Assessment of periodontitis

The target dependent variable was periodontitis (dichotomous variable). The mobile examination center (MEC) was used for periodontal examination of participants aged 30 years and above. For oral health examinations, the NHANES operating manual describes the training and calibration process [25]. According to the 2012 CDC/American Association of Periodontology (AAP) case definition of periodontitis, participants must have at least two teeth that meet the specific detection threshold, and periodontitis is divided into four grades: no, mild, moderate and severe periodontitis [26]. Mild periodontitis was defined as ≥2 interproximal sites with AL ≥3mm and ≥2 interproximal sites with PD ≥4 mm (not on same tooth) or one site with PD ≥5 mm. Moderate periodontitis was defined as ≥2 interproximal sites with AL ≥4 mm (not on same tooth), or ≥2 interproximal sites with PD ≥5 mm (not on same tooth). Severe periodontitis was defined as ≥2 interproximal sites with AL ≥6 mm (not on same tooth) and ≥1 interproximal site with PD ≥5 mm. The final number of periodontitis cases is the sum of mild, moderate and severe cases.

Statistical analysis

Data are expressed as mean ± standard deviation or ratio. Kruscal Whillis H test (continuous variable) and chi square test (categorical variable) are used to determine whether there is statistical difference between different skull BMD groups (quartile). We used unadjusted and multivariable adjusted logistic regression analysis to assess the independent association between skull BMD and periodontitis.
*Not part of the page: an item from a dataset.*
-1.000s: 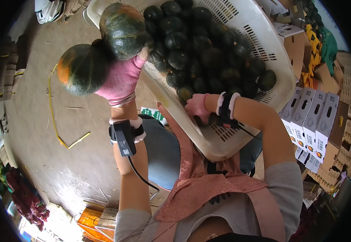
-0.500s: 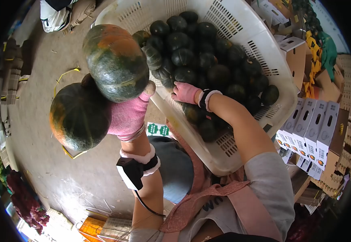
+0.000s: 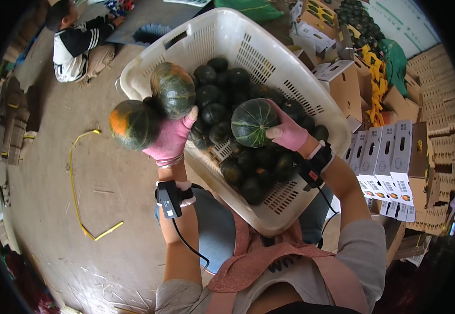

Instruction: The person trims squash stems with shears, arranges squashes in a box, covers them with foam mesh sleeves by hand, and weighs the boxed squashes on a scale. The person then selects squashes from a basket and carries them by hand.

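Observation:
My left hand (image 3: 170,140), in a pink glove, is closed around two dark green squashes with orange patches. One orange-patched squash (image 3: 173,90) sits upper right in the grip, and the other squash (image 3: 133,125) lies to its left. Both are held up by the left wall of the white plastic crate (image 3: 214,180). My right hand (image 3: 291,131), gloved in pink too, grips a striped green squash (image 3: 251,123) above the pile, thumb across its face. Below it, several dark green squashes (image 3: 261,162) fill much of the crate.
To the right stand grey-white printed cartons (image 3: 384,152) and open brown boxes (image 3: 342,83). A yellow strap (image 3: 71,183) lies on the concrete floor at left. Another person (image 3: 76,44) sits at the upper left. More squashes (image 3: 355,21) are heaped at the far right.
My right hand has come up out of the pile with a striped squash. The left hand's two squashes now appear smaller and lower, nearer the crate. The view has shifted, showing more of the seated person.

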A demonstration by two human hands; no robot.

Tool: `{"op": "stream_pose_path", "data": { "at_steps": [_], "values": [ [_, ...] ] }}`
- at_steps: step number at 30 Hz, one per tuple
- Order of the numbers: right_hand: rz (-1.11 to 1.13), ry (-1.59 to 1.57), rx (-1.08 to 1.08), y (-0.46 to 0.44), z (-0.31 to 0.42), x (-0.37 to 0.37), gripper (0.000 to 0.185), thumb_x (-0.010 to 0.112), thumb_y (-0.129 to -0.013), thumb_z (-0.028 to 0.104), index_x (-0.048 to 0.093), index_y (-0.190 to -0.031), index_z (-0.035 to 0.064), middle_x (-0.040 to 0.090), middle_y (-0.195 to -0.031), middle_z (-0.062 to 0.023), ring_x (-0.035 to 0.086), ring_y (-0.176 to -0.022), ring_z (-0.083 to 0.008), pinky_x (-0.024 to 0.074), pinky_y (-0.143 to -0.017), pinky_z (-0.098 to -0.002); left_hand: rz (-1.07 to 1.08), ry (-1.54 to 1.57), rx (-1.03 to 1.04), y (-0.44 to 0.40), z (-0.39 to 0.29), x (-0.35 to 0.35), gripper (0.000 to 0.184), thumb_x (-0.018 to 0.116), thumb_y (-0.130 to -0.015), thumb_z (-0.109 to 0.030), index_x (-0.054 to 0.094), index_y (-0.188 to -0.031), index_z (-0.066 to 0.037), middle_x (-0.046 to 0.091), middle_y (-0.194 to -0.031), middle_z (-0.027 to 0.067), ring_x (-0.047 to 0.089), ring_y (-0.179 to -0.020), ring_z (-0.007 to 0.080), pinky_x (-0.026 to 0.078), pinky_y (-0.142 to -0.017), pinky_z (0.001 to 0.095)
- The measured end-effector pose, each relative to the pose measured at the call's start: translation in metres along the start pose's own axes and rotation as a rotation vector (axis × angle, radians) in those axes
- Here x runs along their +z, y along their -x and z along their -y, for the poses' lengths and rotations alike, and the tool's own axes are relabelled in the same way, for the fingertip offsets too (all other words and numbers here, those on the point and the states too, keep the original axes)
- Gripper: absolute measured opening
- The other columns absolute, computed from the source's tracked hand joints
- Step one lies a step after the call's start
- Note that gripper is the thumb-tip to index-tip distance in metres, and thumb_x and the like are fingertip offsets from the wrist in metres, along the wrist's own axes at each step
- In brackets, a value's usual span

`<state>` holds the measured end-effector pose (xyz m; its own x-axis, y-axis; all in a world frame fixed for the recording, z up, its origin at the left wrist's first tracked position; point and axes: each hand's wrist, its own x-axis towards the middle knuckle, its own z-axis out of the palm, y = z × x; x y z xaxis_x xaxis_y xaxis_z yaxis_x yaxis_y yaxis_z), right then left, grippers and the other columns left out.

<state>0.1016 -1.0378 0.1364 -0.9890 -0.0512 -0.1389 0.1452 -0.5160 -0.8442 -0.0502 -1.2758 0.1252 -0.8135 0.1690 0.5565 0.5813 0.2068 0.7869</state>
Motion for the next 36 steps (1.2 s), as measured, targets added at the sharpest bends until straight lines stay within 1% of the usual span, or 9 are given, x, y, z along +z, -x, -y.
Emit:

Crude model does not adjust covariates; Model Ⅰ only adjusts sociodemographic data; Model Ⅱ adjusts all covariates. We convert skull BMD to quartile and calculate the trend of P for sensitivity analysis to ensure the robustness of data analysis. At the same time, the generalized additive model (GAM) and smooth curve fitting (penalty spline), and threshold effect analysis were used to evaluate dose-response relationship and the potential nonlinear relationship between skull BMD as a continuous variable and periodontitis. Finally, subgroup analysis and interaction test were conducted to determine the role of covariates between skull BMD and periodontitis. All the analyses were performed with the statistical software packages R (http://www.R-project.org, The R Foundation) and Empower Stats (http://www.empowerstats.com, X&Y Solutions, Inc, Boston, MA). All tests were two-sided and P values lower than 0.05 were considered statistically significant.

Results

Baseline characteristics of participants

The population characteristics and other covariates according to the quartile distribution of skull BMD are shown in Table 1. A total of 3802 participants were included in this study. In general, the average skull BMD was 2.24g/cm², and the average age of participants was 43.94 years, and 41.03% suffered from periodontitis. No significant differences in education level, PIR, alcohol consumption, hypertriglyceridemia, general health condition, depression symptoms, hours of sleep, and frequency of interdental hygiene (last 7 days) were detected in the quartile of skull BMD. The subjects in the group with the highest skull BMD (Q4: 2.47–3.79g/cm²) are more likely to be younger, female, non-Hispanic black, with higher BMI, lower handgrip strength, less smoking (less than 100 cigarettes), no hypertension and diabetes, and healthier periodontium (P<0.05).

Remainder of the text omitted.